Question

Konstruieren Sie mit dem NEWTON-Verfahren eine rekursive Folge zur näherungsweisen Berechnung von \(\sqrt{5}\).

Short answer

Use recursive formula: \(x_{n+1} = \frac{x_n + \frac{5}{x_n}}{2}\) starting with \(x_0 = 2.5\).

Step-by-step solution

Define the Function

To use Newton's method to approximate \(\sqrt{5}\), first consider the function \(f(x) = x^2 - 5\). We seek a root of this function, which corresponds to \(\sqrt{5}\) because if \(x = \sqrt{5}\), then \(f(x) = (\sqrt{5})^2 - 5 = 0\).

Compute the Derivative

Calculate the derivative of the function. For \(f(x) = x^2 - 5\), the derivative is \(f'(x) = 2x\).

Set Up Newton's Iterative Formula

Newton's method uses the formula \(x_{n+1} = x_n - \frac{f(x_n)}{f'(x_n)}\). Substituting \(f(x)\) and its derivative, we get: \(x_{n+1} = x_n - \frac{x_n^2 - 5}{2x_n}\).

Simplify the Formula

Simplify the iterative formula: \(x_{n+1} = x_n - \frac{x_n^2 - 5}{2x_n} = x_n - \frac{x_n^2}{2x_n} + \frac{5}{2x_n} = \frac{2x_n^2 + 5}{2x_n}\).

Choose an Initial Guess

Select an initial guess \(x_0\). A reasonable starting point for \(\sqrt{5}\) could be 2.5, since \(2^2 = 4\) and \(3^2 = 9\), and \(\sqrt{5}\) is between these values.

Iterate the Formula

Starting from the initial guess, apply the iterative formula to calculate successive approximations: \(x_1 = \frac{2 \times 2.5 + 5}{2 \times 2.5} = 2.25\), then continue with further iterations until the result stabilizes.

Key concepts

Approximate Square Roots

Finding square roots can sometimes be tricky, especially without a calculator by your side. However, Newton's Method offers a useful way to approximate them using a systematic process. In this context, we focus on approximating \(\sqrt{5}\).

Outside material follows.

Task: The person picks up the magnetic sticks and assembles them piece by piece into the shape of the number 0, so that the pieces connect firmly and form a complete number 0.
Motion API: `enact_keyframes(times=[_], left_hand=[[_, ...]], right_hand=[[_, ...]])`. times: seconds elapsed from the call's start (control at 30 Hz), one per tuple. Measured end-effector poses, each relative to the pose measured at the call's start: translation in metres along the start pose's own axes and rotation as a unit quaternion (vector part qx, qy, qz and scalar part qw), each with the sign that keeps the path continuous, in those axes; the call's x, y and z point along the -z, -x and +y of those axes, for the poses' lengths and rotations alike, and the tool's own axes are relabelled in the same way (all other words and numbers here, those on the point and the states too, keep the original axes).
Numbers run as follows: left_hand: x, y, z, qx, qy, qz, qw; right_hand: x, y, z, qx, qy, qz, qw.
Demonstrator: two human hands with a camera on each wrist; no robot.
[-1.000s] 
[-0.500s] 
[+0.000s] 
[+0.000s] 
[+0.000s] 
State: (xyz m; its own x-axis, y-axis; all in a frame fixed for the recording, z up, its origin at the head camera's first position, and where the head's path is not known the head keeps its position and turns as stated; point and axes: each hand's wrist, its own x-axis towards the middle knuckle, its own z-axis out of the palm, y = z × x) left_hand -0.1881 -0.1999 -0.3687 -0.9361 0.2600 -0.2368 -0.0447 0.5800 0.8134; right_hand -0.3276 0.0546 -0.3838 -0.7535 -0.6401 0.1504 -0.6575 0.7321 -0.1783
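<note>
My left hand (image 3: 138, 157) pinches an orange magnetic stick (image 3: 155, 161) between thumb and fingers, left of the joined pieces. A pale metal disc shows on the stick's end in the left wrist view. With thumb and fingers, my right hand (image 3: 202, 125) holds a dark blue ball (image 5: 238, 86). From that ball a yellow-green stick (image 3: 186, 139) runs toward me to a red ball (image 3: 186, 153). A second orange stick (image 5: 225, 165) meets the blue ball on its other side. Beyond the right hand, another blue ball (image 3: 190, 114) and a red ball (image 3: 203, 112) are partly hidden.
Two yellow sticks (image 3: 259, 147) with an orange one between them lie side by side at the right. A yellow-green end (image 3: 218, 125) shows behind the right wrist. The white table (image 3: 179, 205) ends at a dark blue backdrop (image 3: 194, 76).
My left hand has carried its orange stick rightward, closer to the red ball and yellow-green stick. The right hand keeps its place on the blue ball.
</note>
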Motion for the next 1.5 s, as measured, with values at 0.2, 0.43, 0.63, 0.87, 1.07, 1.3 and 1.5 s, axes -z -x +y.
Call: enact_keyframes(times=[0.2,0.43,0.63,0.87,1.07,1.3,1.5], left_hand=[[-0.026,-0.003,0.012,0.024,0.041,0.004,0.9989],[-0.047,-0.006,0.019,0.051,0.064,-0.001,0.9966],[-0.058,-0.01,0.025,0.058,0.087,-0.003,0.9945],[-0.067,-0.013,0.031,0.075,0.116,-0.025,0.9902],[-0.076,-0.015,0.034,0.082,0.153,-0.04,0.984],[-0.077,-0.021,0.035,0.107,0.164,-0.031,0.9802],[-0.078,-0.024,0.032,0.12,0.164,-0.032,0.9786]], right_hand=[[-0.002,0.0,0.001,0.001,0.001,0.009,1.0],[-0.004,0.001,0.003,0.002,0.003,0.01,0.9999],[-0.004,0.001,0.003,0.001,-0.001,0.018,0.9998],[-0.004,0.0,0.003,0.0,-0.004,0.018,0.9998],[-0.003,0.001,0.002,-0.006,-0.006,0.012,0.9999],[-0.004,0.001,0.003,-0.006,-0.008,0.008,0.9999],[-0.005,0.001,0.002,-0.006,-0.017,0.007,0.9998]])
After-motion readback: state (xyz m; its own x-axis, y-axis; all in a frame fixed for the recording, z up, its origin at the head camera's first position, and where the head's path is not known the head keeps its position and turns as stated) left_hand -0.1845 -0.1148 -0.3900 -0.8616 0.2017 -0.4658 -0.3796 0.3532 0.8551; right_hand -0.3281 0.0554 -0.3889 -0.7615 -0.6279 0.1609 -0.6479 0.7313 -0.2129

To start, we define a function related to the square root: \(f(x) = x^2 - 5\). The goal is to find \(x\) such that \(f(x) = 0\), which implies \(x = \sqrt{5}\). Since \(x^2 - 5\) describes a curve that intersects the x-axis at \(\sqrt{5}\), our job using this method is to zoom into that intersection point with ever-closer guesses.

The benefit of this approach is that it can be refined to be as precise as needed. Initially estimating that \(\sqrt{5}\) is somewhere between 2 and 3, Newton's Method can help pinpoint this number to as many decimal places as required by using iterative refinements.

Numerical Methods

Numerical methods are tools used to solve mathematical problems that don't have easy symbolic answers.

Newton's Method, specifically, is a numerical method that provides a way to iteratively approximate the roots of a real-valued function, such as finding square roots.

Here’s how Newton’s Method shines:

• It transforms complex algebraic problems into a series of simpler arithmetic operations.
• The method leverages calculus, specifically derivatives, to improve an initial guess.
• It can solve problems with high precision, especially important where exact solutions are too cumbersome to acquire.

By setting \(f(x) = x^2 - 5\) and calculating its derivative \(f'(x) = 2x\), we informed the iterative formula: \(x_{n+1} = x_n - \frac{f(x_n)}{f'(x_n)}\), which acts as a stepping stone to a better approximation of \(x\).

Iterative Process

The heart of Newton's Method lies in its iterative nature. It takes a guess and improves it repeatedly to zero in on the function's root.

This pattern follows a cycle, where each approximation builds upon the previous one. Starting with an initial guess, say \(x_0 = 2.5\), we apply the iterative formula:
\[ x_{n+1} = \frac{2x_n^2 + 5}{2x_n} \]
Subsequently, this formula is used repeatedly to produce a new guess, which is more accurate with each cycle until results stabilize.

This iteration is

• Efficient: Each step converges rapidly toward the actual root, often in just a few iterations.
• Adaptive: Modifying the initial guess directly impacts the speed and accuracy of convergence.
• Precise: The process can meet high precision by simply continuing the iterations until the desired accuracy is achieved.

Iterative methods like this are crucial in developing computational algorithms capable of handling complex real-world problems with accuracy.